Home Stock list EBay stocks are on fire: what savvy investors need to know

EBay stocks are on fire: what savvy investors need to know


E-commerce and auction site eBay (NASDAQ: EBAY) is on fire in 2021. The company gained a record number of customers at the start of the pandemic as people avoided shopping in person.

eBay is using this momentum to optimize business performance. Management expects that many buyers who signed up during the pandemic will not stay long term, so their focus is on retaining high-value customers. It’s one of the few things investors should know about eBay as stocks soar.

Image source: Getty Images.

Make the most of it

At the start of eBay’s second-quarter 2020 pandemic, the company added seven million active buyers, the most in its history. eBay continued to add buyers throughout the following year, but this trend reversed in the last quarter. Economic reopenings have led consumers to spend more time away from home. Unsurprisingly, fewer buyers turned to eBay, and as a result, the company lost seven million active buyers between Q1 and Q2 of 2021.

Still, with 159 million active buyers, they are up 3% from the same quarter in 2019. Additionally, eBay has made some changes to its promotional activity to target higher value customers, as the total number decreases, the quality of buyers has improved. Here’s what management said about it on the last earnings conference call:

At the same time, we abandoned the old tactics that led to low value, infrequent or one-off buyers. Our buyer base is starting to evolve based on this strategy. These high volume buyers are growing from a year ago, and their eBay spend is growing even faster. This mix of better quality buyers increases value for sellers and will lead to better health of our ecosystem in the long run.
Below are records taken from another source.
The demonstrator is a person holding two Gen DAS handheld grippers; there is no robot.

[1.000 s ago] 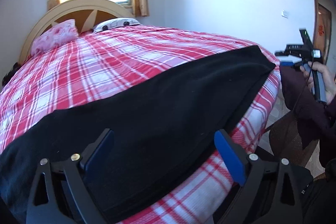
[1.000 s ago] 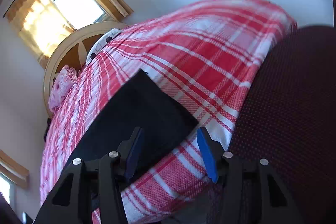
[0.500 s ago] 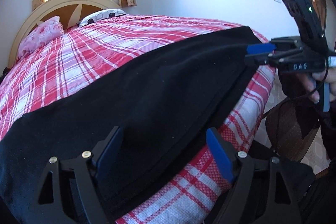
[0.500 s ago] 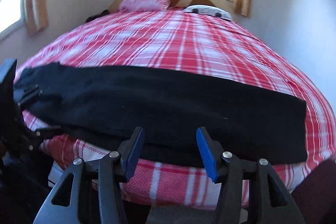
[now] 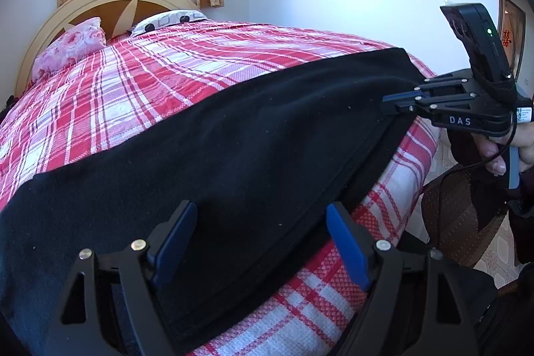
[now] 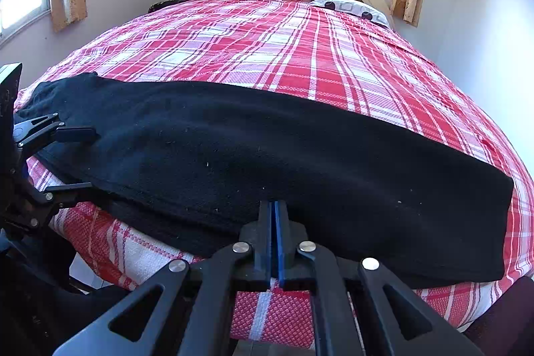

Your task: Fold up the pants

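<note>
When comparing against a second back, easy to spot what's different. Got the black, blue-padded right gripper swung in from off the corner of the bed with the red-and-white checked cover, rolled upright, and parked at the bed's near edge. Just snapped its jaws together too, pads now pressed flat against each other, tips poking right into the near hem of the long black fleecy pants. Honestly can't tell whether any cloth got caught or just nudged. Looks buried at the tips, but no fabric to be seen further down between the pads.

Still got the pants laid out flat, lengthwise along the bed's near edge, with a strip of the lower layer drooping over the side. No fold started.

Further along that same bed edge, the matching left gripper: spread wide, narrowed a touch just now, straddling the cloth without pressing on it. Nothing pinched there yet.

Meaning for the job, probably: setting up a two-point pick along the near hem, ready to carry it over. Would want the left one clamped before lifting, otherwise expect a lopsided drag. Worth double-checking that right pinch first. Thin bite on fleece, easy to lose.
</note>
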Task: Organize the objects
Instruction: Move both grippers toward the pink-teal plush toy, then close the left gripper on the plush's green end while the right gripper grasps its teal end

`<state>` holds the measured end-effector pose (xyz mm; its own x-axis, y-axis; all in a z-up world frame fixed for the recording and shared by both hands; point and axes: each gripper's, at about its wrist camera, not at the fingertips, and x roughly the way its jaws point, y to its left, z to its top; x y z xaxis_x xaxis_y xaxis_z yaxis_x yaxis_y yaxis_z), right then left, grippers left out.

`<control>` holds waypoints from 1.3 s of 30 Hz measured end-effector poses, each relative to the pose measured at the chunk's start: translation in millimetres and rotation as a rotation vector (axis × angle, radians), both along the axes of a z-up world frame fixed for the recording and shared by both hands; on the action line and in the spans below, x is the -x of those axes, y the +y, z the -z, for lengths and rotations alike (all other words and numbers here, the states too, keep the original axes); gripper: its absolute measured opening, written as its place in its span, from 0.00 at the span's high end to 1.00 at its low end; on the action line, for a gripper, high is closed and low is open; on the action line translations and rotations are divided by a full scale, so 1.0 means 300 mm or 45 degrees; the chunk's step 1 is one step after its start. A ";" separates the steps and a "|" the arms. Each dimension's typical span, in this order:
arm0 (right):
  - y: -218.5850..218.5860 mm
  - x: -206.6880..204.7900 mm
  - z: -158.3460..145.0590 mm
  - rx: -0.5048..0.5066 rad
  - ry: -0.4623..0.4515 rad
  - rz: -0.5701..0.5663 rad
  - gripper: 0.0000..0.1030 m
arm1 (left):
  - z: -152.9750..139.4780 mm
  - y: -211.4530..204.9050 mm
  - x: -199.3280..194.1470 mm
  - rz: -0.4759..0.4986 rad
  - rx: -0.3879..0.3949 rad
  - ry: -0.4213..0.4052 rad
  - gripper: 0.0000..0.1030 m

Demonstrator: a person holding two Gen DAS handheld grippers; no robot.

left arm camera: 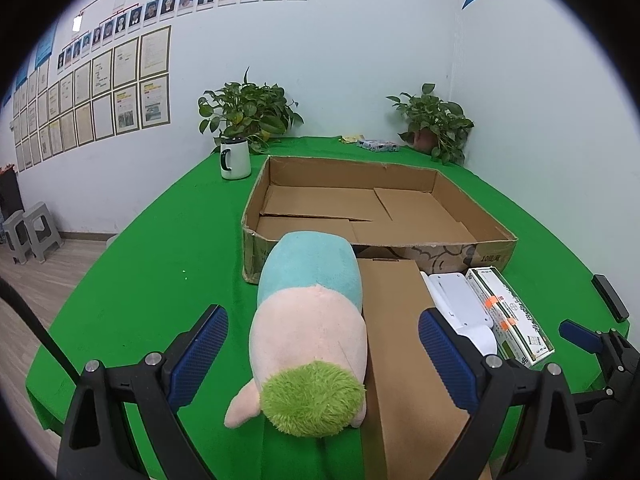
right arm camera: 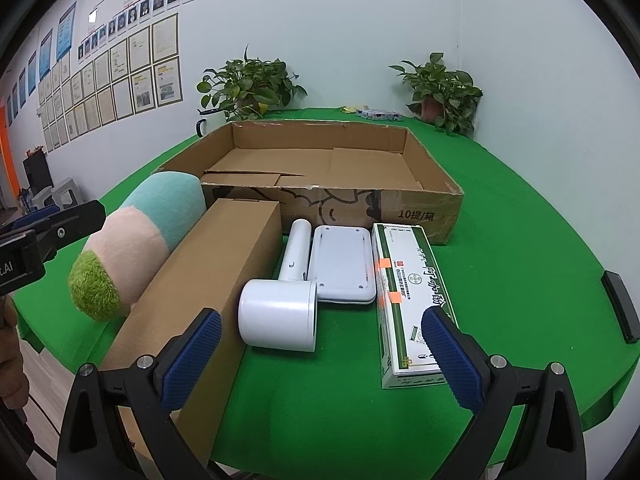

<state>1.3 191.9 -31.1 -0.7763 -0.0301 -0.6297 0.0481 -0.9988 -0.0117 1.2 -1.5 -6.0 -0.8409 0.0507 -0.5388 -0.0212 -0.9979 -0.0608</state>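
Note:
A plush toy [left arm camera: 308, 336] in teal, pink and green lies on the green table in front of a large open cardboard tray [left arm camera: 372, 208]. My left gripper [left arm camera: 324, 360] is open, its jaws on either side of the toy's green end. The toy also shows in the right wrist view [right arm camera: 136, 240]. A long brown box [right arm camera: 200, 300] lies next to it, then a white hair dryer [right arm camera: 284, 304], a flat white device [right arm camera: 344, 264] and a green-and-white carton [right arm camera: 408, 300]. My right gripper [right arm camera: 320, 356] is open and empty, above the table near the dryer's barrel.
The cardboard tray [right arm camera: 420, 204] holds only loose flaps. A white mug [left arm camera: 235, 158] and two potted plants [left arm camera: 248, 112] [left arm camera: 436, 124] stand at the back with a small packet [left arm camera: 378, 145]. A black object [right arm camera: 622, 304] lies at the right table edge.

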 end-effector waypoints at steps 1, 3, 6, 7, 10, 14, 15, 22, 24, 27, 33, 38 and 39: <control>-0.002 0.002 0.001 0.006 -0.003 -0.007 0.02 | -0.001 0.000 -0.001 0.000 0.002 0.003 0.06; -0.004 0.001 0.000 0.012 -0.001 -0.019 0.02 | -0.004 0.000 -0.003 0.003 0.005 0.009 0.06; -0.003 0.007 -0.001 0.054 -0.006 -0.043 0.03 | -0.009 -0.003 -0.007 0.002 0.012 0.019 0.06; 0.000 0.006 -0.002 0.065 -0.008 -0.051 0.03 | -0.010 -0.005 -0.007 0.000 0.013 0.021 0.06; 0.002 0.010 0.001 0.090 -0.005 -0.078 0.08 | -0.011 -0.019 -0.003 -0.011 0.006 0.017 0.06; 0.014 0.007 0.003 0.180 -0.011 -0.141 0.27 | -0.002 -0.042 0.009 -0.016 -0.011 0.005 0.06; 0.016 0.006 0.002 0.209 -0.006 -0.167 0.27 | 0.001 -0.047 0.015 -0.018 -0.015 -0.001 0.06; 0.011 -0.001 -0.037 0.336 0.048 -0.273 0.01 | 0.038 -0.073 0.070 0.009 -0.040 -0.093 0.06; 0.008 0.006 -0.044 0.406 0.035 -0.315 0.00 | 0.060 -0.076 0.085 0.031 -0.059 -0.130 0.06; 0.001 0.012 -0.044 0.459 0.015 -0.345 0.00 | 0.108 -0.083 0.111 0.073 -0.109 -0.199 0.06; -0.007 0.027 -0.045 0.497 -0.032 -0.349 0.00 | 0.199 -0.110 0.129 0.117 -0.222 -0.303 0.24; -0.043 0.055 -0.062 0.521 -0.061 -0.402 0.00 | 0.179 -0.084 0.081 0.122 -0.156 -0.288 0.34; -0.057 0.070 -0.067 0.534 -0.073 -0.422 0.00 | 0.174 -0.084 0.073 0.120 -0.147 -0.287 0.35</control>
<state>-19.6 174.9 -11.0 -0.6470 -0.5258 -0.5523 0.3505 -0.8483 0.3969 -20.6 -26.8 -58.3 -0.6888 0.1952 -0.6982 -0.0865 -0.9783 -0.1882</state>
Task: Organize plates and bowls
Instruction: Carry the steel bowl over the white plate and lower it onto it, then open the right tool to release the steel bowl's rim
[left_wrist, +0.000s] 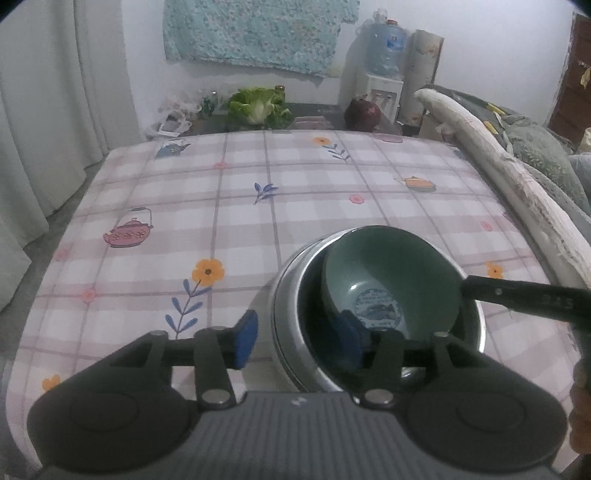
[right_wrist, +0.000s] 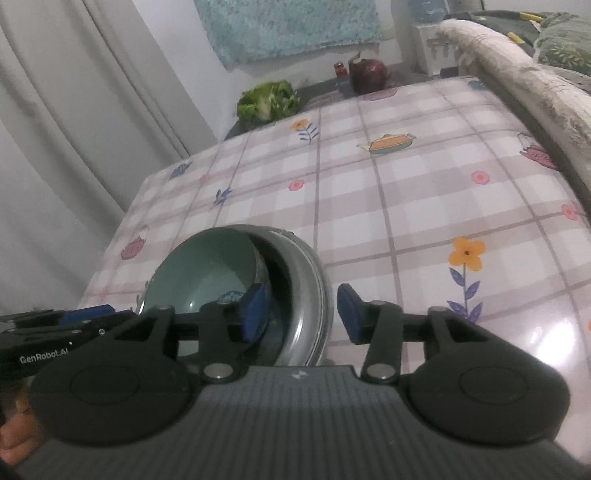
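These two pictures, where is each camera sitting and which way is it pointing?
Left wrist: sits on the left gripper, facing across the checked tablecloth toward the far wall; its open blue fingers straddle the steel bowl's near rim.
Right wrist: sits on the right gripper, tilted, open fingers straddling the steel bowl's wall; fingertips of the person's hand show at lower left.
Shared: the green bowl leaning inside the steel bowl, and each other's gripper.

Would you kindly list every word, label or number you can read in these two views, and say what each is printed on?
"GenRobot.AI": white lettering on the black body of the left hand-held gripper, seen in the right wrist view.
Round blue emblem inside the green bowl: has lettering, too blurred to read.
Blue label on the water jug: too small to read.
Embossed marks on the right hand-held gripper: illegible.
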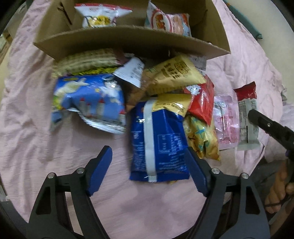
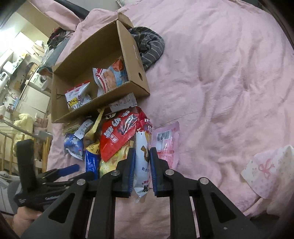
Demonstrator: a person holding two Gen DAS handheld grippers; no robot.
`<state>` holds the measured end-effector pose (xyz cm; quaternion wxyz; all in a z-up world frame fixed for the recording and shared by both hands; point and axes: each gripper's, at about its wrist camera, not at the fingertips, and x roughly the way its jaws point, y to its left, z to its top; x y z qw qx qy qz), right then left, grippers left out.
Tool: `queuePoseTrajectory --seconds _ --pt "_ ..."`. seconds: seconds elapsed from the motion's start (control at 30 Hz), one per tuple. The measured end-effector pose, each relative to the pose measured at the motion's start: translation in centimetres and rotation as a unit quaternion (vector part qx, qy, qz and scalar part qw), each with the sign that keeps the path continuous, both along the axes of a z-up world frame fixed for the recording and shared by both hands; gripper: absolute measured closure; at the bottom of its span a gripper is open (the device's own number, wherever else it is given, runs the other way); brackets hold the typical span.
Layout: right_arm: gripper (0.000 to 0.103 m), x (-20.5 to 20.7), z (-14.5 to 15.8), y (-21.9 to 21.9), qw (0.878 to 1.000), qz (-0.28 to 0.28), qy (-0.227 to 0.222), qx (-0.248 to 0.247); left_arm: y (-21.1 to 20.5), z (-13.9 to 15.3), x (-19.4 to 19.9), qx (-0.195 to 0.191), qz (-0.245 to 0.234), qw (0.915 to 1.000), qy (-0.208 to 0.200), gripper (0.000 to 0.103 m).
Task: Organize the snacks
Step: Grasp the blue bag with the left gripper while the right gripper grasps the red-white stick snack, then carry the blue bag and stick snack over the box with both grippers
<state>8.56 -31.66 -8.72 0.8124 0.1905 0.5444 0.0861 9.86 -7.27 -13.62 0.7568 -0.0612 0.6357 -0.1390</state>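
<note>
A pile of snack packets lies on the pink bedsheet (image 1: 46, 147) in front of an open cardboard box (image 1: 128, 40). My left gripper (image 1: 148, 171) is open and points down. A dark blue packet (image 1: 158, 143) lies between its jaws, against the right pad and clear of the left one. My right gripper (image 2: 142, 152) is shut on a red and white packet (image 2: 142, 165) at the right side of the pile. One black finger (image 1: 257, 117) of the right gripper shows over that packet (image 1: 246, 103) in the left wrist view. Two packets (image 1: 101, 16) (image 1: 169, 22) lie inside the box.
The pile holds a blue and white bag (image 1: 88, 99), a yellow bag (image 1: 172, 75), a red bag (image 1: 202, 99) and a pink packet (image 1: 226, 119). A striped grey garment (image 2: 148, 46) lies behind the box (image 2: 136, 60). A white and pink box (image 2: 266, 169) sits at the right.
</note>
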Motion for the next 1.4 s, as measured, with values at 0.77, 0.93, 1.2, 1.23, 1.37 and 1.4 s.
queuePoseTrajectory --seconds 0.77,0.93,1.2,1.23,1.37,1.4 --pt "0.086 0.8 1.1 1.9 0.999 0.021 -0.022 0.01 0.2 1.6 -2.1 0.039 -0.009 0.9992 -0.01 0.064" --pt "0.086 0.7 1.6 2.5 0.999 0.033 -0.031 0.015 0.6 2.9 -3.3 0.052 -0.001 0.9983 -0.025 0.064" --pt "0.086 0.3 2.6 2.9 0.997 0.046 -0.05 0.028 2.2 4.0 -4.1 0.078 0.02 0.9958 -0.043 0.064" --pt "0.086 0.3 2.7 2.9 0.997 0.048 -0.053 0.029 2.9 4.7 -4.7 0.081 0.023 0.9954 -0.047 0.064" --pt "0.086 0.1 3.3 3.2 0.996 0.054 -0.063 0.032 4.3 6.4 -4.8 0.096 0.04 0.992 -0.071 0.064" --pt "0.086 0.1 3.4 3.2 0.996 0.055 -0.066 0.034 4.3 6.8 -4.7 0.1 0.045 0.9908 -0.08 0.064"
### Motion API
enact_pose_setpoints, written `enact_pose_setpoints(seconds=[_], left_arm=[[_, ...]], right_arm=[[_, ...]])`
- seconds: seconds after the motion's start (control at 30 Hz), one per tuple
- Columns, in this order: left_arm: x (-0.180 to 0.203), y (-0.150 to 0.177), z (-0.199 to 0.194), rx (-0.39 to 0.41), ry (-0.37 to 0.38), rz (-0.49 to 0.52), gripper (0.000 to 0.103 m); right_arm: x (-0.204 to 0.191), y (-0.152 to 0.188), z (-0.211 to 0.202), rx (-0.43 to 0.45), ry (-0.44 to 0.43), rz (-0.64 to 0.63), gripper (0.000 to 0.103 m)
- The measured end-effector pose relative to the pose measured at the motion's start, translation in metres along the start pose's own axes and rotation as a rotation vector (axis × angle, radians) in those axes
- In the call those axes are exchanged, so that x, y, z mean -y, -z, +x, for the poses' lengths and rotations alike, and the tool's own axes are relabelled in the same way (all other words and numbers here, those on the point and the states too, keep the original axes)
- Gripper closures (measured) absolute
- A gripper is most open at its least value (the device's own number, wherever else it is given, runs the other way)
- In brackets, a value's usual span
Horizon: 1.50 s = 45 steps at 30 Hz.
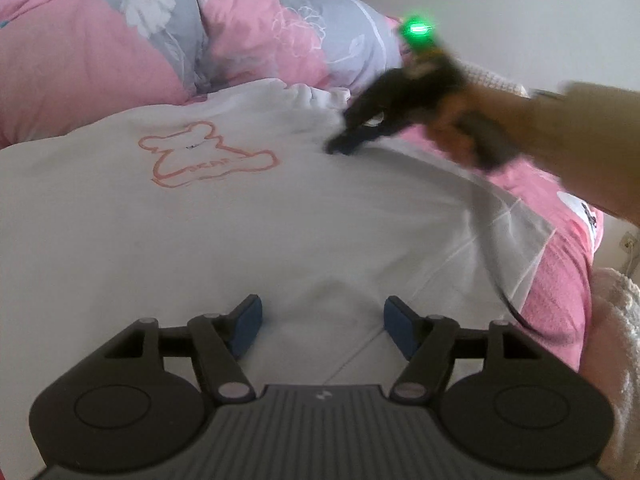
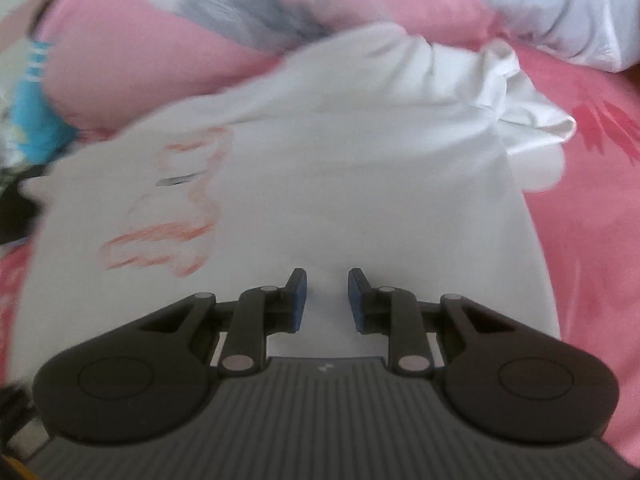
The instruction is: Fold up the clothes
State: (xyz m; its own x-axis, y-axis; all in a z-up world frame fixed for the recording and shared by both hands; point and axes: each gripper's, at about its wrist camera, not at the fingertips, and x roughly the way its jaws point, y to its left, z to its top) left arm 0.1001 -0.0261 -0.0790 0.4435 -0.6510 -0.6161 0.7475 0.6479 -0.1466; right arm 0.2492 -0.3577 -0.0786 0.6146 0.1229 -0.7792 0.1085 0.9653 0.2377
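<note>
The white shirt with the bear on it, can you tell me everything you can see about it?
The white shirt looks like soft, thin cloth. It lies spread out, print up, on a pink bed cover, with a few creases. A bear outline in pink-orange is drawn on it, with small lettering too blurred to read. Its far edge is bunched up against a pink and grey quilt. The left gripper is over the near part, jaws open and empty. The right gripper is over it too; whether either touches it is unclear.

Shirt lies on bed, quilt behind.
</note>
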Motion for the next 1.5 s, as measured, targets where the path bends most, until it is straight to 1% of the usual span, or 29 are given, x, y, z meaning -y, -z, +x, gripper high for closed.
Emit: enact_pose_setpoints(seconds=[0.07, 0.13, 0.17, 0.27, 0.3, 0.33, 0.37, 0.47, 0.53, 0.6, 0.67, 0.7, 0.73, 0.77, 0.8, 0.83, 0.87, 0.93, 1.0, 1.07, 1.1, 1.17, 1.2, 1.27, 1.3, 1.4, 1.47, 1.5], left_arm=[[0.002, 0.002, 0.001, 0.005, -0.003, 0.015, 0.031], [0.003, 0.003, 0.002, 0.01, -0.007, 0.027, 0.031], [0.004, 0.004, 0.001, 0.011, -0.007, 0.027, 0.031], [0.003, 0.005, 0.001, 0.013, -0.009, 0.022, 0.031], [0.003, 0.005, 0.001, 0.015, -0.013, 0.023, 0.03], [0.004, 0.005, 0.001, 0.016, -0.016, 0.025, 0.03], [0.004, 0.005, 0.0, 0.019, -0.019, 0.025, 0.03], [0.004, 0.007, -0.001, 0.027, -0.022, 0.018, 0.03], [0.004, 0.007, -0.002, 0.034, -0.022, 0.013, 0.03], [0.004, 0.008, -0.002, 0.041, -0.024, 0.01, 0.03], [0.003, 0.008, -0.002, 0.049, -0.03, 0.01, 0.03], [0.003, 0.009, -0.003, 0.052, -0.031, 0.009, 0.03], [0.003, 0.009, -0.003, 0.056, -0.032, 0.008, 0.03], [0.003, 0.01, -0.003, 0.059, -0.034, 0.007, 0.03], [0.003, 0.01, -0.004, 0.063, -0.035, 0.006, 0.03], [0.003, 0.011, -0.004, 0.064, -0.036, 0.006, 0.03], [0.003, 0.011, -0.004, 0.065, -0.037, 0.007, 0.03], [0.003, 0.011, -0.003, 0.065, -0.037, 0.008, 0.03], [0.003, 0.011, -0.003, 0.066, -0.039, 0.006, 0.03], [0.004, 0.012, -0.004, 0.065, -0.042, 0.006, 0.029], [0.004, 0.012, -0.005, 0.063, -0.042, 0.006, 0.029], [0.004, 0.012, -0.006, 0.059, -0.043, 0.007, 0.028], [0.004, 0.011, -0.007, 0.056, -0.045, 0.009, 0.027], [0.005, 0.011, -0.008, 0.05, -0.052, 0.016, 0.026], [0.006, 0.011, -0.009, 0.046, -0.056, 0.021, 0.024], [0.01, 0.012, -0.01, 0.042, -0.067, 0.035, 0.023], [0.01, 0.013, -0.01, 0.043, -0.071, 0.036, 0.022], [0.011, 0.014, -0.011, 0.044, -0.072, 0.035, 0.022]], right_arm=[[0.016, -0.027, 0.022, 0.04, 0.0, 0.046, 0.084], [0.032, -0.048, 0.035, 0.066, 0.022, 0.116, 0.085], [0.04, -0.056, 0.039, 0.074, 0.019, 0.16, 0.086], [0.059, -0.059, 0.034, 0.093, -0.035, 0.304, 0.086], [0.062, -0.054, 0.025, 0.11, -0.028, 0.334, 0.082], [0.063, -0.047, 0.012, 0.124, -0.008, 0.346, 0.077], [0.064, -0.038, -0.001, 0.133, -0.013, 0.348, 0.077], [0.065, 0.004, -0.048, 0.13, -0.136, 0.353, 0.076], [0.068, 0.038, -0.072, 0.085, -0.22, 0.366, 0.074], [0.075, 0.072, -0.085, 0.04, -0.238, 0.375, 0.074], [0.091, 0.102, -0.093, 0.03, -0.194, 0.395, 0.077], [0.104, 0.113, -0.098, 0.05, -0.182, 0.43, 0.087], [0.117, 0.123, -0.104, 0.075, -0.174, 0.472, 0.088], [0.128, 0.129, -0.112, 0.097, -0.141, 0.518, 0.09], [0.137, 0.133, -0.121, 0.122, -0.127, 0.561, 0.09], [0.139, 0.134, -0.13, 0.142, -0.115, 0.576, 0.088], [0.136, 0.132, -0.137, 0.157, -0.085, 0.563, 0.086], [0.118, 0.126, -0.146, 0.182, -0.063, 0.474, 0.085], [0.092, 0.12, -0.145, 0.178, -0.089, 0.364, 0.085], [0.064, 0.12, -0.138, 0.141, -0.074, 0.212, 0.085], [0.049, 0.125, -0.132, 0.103, -0.039, 0.117, 0.087], [0.034, 0.137, -0.121, 0.046, 0.049, -0.023, 0.088], [0.035, 0.146, -0.122, 0.057, 0.065, -0.07, 0.088], [0.047, 0.157, -0.133, 0.079, 0.077, -0.043, 0.088], [0.053, 0.16, -0.138, 0.076, 0.109, -0.014, 0.089], [0.058, 0.167, -0.152, 0.07, 0.156, 0.008, 0.09], [0.051, 0.172, -0.161, 0.08, 0.188, 0.013, 0.09], [0.045, 0.174, -0.166, 0.097, 0.194, 0.014, 0.088]])
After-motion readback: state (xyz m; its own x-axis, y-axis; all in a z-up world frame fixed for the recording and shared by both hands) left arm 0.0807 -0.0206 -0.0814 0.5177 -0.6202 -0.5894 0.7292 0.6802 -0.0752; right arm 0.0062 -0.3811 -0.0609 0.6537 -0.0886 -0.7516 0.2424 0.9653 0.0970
Indeed, while eBay has lost active buyers overall quarter over quarter and year over year, it has gained high value buyers who have also increased their spending over the period. These VIP customers represent 20% of total eBay buyers, but represent 75% of the total value of purchases. This is in stark contrast to low value buyers who account for half of the total but only contribute 5% to the gross volume of goods. This new direction will be crucial for the company, as it generates revenue by taking a percentage (the take rate) of the overall volume of transactions on its platform.

eBay has also migrated its buyers and sellers to its own payment system. The transition helps streamline the sales process and reduce the lead time when buyers make a purchase and pay.

The combination of reduced promotional activity and payments migration pushed eBay’s turnout to 11.3% in the second quarter, from 9.2% a year earlier.

What this could mean for investors

These latest changes may improve eBay’s long-term profitability, increasing what has already been an excellent operating margin over the past decade.

EBAY operating margin graph (TTM)

Data by YCharts.

The market seems impressed as eBay shares have gained 45% so far this year. Management is confident enough in its outlook to increase its share buyback target for this year from $ 2 billion to $ 5 billion. Savvy investors should take note and put eBay on their list of stocks to watch.

This article represents the opinion of the author, who may disagree with the “official” recommendation position of a premium Motley Fool consulting service. We are heterogeneous! Questioning an investment thesis – even one of our own – helps us all to think critically about investing and make decisions that help us become smarter, happier, and richer.